**How to complete this task**
Apart from the images, output the data below exactly.

Start of Data extract

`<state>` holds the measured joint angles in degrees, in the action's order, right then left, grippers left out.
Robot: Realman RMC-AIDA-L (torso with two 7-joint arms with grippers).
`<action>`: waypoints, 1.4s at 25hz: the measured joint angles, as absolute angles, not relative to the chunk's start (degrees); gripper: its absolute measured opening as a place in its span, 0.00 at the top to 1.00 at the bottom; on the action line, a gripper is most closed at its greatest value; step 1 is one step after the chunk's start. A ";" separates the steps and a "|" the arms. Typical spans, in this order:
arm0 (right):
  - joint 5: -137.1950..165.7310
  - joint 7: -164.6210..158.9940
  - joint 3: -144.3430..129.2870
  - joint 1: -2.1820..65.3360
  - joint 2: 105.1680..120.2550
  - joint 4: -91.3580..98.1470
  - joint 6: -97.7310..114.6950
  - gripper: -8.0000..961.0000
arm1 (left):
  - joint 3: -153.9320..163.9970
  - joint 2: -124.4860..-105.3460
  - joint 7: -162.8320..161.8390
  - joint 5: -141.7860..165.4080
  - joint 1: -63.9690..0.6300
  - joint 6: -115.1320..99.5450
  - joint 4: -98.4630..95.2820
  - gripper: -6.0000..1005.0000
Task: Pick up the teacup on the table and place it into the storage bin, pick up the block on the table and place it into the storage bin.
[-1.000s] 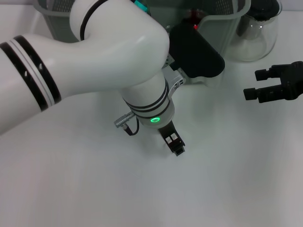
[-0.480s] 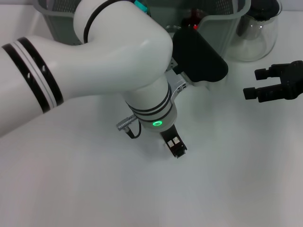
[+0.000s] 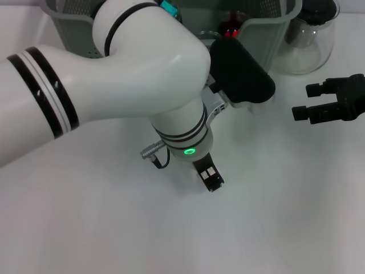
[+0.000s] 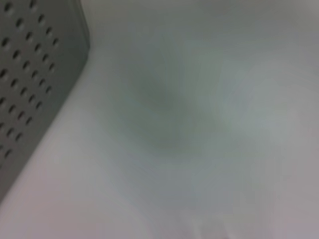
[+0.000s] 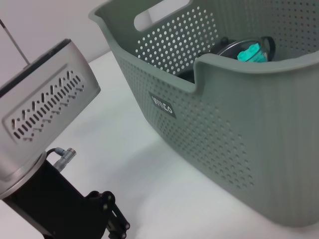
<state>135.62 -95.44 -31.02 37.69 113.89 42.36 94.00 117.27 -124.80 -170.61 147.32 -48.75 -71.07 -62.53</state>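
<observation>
Left claw (image 3: 212,181) low over the table (image 3: 114,228), near side of the bin (image 5: 239,124); grip state unreadable (nothing visibly held). Right claw (image 3: 319,105) released, parked right. Next: probably locate the remaining item.

The left arm extends across the centre of the head view, wrist pointing down, a green indicator ring lit on the wrist. The left gripper (image 3: 211,180) sits low at the surface; finger state is not discernible. The right gripper (image 3: 311,101) hovers at the right edge, fingers spread apart.

storage bin (image 5: 209,124) label (image 5: 163,105): lettering illegible
</observation>
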 joint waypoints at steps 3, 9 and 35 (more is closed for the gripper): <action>135.61 -95.44 -31.02 37.70 113.90 42.36 93.73 0.05 | 117.68 -124.80 -170.62 147.35 -48.83 -70.75 -62.15 0.57; 135.62 -95.44 -31.02 37.71 113.91 42.36 93.68 0.05 | 117.40 -124.80 -170.65 147.72 -48.85 -70.94 -62.48 0.60; 135.48 -95.94 -30.99 37.07 114.22 41.90 93.52 0.05 | 57.95 -123.96 -134.83 113.90 -35.32 -91.82 -83.71 0.81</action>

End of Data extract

**Exercise answer**
`<state>` holds the measured joint angles in degrees, in the action's order, right then left, grippers left out.
Robot: Realman RMC-AIDA-L (torso with two 7-joint arms with grippers).
`<action>`: waypoints, 1.4s at 25hz: the measured joint angles, as absolute angles, not relative to the chunk's start (degrees); gripper: its absolute measured opening as a place in its span, 0.00 at the top to 1.00 at the bottom; on the action line, a gripper is most closed at its greatest value; step 1 is one step after the chunk's start. A ";" separates the steps and a "|" the arms. Typical spans, in this order:
arm0 (right):
  - joint 5: -137.1950..165.7310
  - joint 7: -164.6210..158.9940
  - joint 3: -144.3430..129.2870
  - joint 1: -2.1820..65.3360
  - joint 2: 105.1680..120.2550
  - joint 4: -91.3580..98.1470
  - joint 6: -97.7310..114.6950
  - gripper: -8.0000..961.0000
arm1 (left):
  - joint 3: -153.9320..163.9970
  - joint 2: -124.4860..-105.3460
  - joint 7: -162.8320..161.8390
  - joint 5: -141.7860..165.4080
  - joint 1: -63.9690..0.6300
  - joint 6: -115.1320..99.5450
  - joint 4: -98.4630..95.2820
  - gripper: -6.0000..1005.0000
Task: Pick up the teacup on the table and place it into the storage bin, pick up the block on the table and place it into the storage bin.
[-1.000s] 
[-0.480s] 
[+0.000s] 
[+0.000s] 
[+0.000s] 
<state>135.62 -95.44 -31.02 37.69 113.89 42.36 94.00 117.27 -124.80 -170.61 147.32 -48.75 -71.07 -62.53</state>
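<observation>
Left claw (image 3: 212,181) low over the table (image 3: 114,228), near side of the bin (image 5: 239,124); grip state unreadable (nothing visibly held). Right claw (image 3: 319,105) released, parked right. Next: probably locate the remaining item.

The left arm extends across the centre of the head view, wrist pointing down, a green indicator ring lit on the wrist. The left gripper (image 3: 211,180) sits low at the surface; finger state is not discernible. The right gripper (image 3: 311,101) hovers at the right edge, fingers spread apart.

storage bin (image 5: 209,124) label (image 5: 163,105): lettering illegible
</observation>
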 joint waypoints at steps 3, 9 and 35 (more is closed for the gripper): <action>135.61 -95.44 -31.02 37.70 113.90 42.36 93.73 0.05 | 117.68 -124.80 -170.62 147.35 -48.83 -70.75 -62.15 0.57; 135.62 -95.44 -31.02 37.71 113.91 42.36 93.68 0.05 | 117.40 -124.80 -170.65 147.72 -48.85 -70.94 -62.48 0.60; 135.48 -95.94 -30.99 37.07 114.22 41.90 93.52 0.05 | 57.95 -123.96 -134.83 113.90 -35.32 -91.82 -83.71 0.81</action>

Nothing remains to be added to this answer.